Brothers International Food Corporation says: We start with luscious fruit, straight from some of the best growing regions in the world. We then send it directly to our state-of-the-art FREEZE DRIED process that gently removes the water from the fresh fruit, and transforms it into a delicious, delightfully light, and flavorful CRISP. As always, we simply use fruit, nothing artificial, definitely no added sugar…just fruit, THE BEST FRUIT.

We say: These berries were one of the many food items we foisted on our colleagues this year. They were also our first experience with freeze dried food. Somehow, we managed to resist the freeze dried ice cream during childhood trips to OMSI and the Pacific Science Center. In the gift shop was generally more enamored of the hand boilers.

Sure, we considered consuming the entire .26 ounces of fruit along, but then we would have missed seeing Chad, Kate, and Josh realize that they’d just consumed strawberry-flavored styrofoam. We kid. These are not made of styrofoam, they just taste the way styrofoam would taste if it was made very sour and produced in the color of dried blood. We do not kid about the dried blood part.

Brothers All Natural’s freeze dried fruits aren’t just a flavor explosion, they’re also a textural experience. Each little berry will suck all of the saliva out of your mouth and into the product, thus making it possible for you to experience desert-like thirst and an uncomfortably full mouth at the same time.

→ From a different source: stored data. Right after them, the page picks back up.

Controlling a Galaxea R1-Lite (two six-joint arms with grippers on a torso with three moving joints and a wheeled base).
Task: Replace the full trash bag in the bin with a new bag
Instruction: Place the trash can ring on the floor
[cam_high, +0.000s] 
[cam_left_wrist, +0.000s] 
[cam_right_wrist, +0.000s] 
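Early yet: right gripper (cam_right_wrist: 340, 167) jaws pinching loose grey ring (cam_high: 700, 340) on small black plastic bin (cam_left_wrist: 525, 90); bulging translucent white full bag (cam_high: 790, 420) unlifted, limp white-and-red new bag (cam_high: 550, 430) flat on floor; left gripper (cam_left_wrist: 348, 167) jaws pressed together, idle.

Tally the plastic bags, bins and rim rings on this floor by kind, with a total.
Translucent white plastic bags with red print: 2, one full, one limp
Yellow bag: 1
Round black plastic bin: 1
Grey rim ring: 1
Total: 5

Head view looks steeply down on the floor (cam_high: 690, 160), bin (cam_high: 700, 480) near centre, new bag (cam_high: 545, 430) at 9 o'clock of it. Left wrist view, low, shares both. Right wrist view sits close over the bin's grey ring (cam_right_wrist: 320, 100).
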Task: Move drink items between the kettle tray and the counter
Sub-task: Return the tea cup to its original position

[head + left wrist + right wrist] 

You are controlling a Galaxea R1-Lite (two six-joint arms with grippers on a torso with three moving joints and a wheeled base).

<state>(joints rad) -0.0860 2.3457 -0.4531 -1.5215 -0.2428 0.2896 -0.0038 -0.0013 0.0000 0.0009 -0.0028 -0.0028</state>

Only after exhorting my colleagues to consume these berries did we realize that they were from China. Holy crap, we’re eating freeze-dried strawberries from China? Isn’t that a little ridiculous? I mean, I can see purchasing other things from China, like silk, catfish, and toothpaste, but strawberries? From now on, I’m not willing to go any further than Chile to get my red, sour, styrofoamy fruit.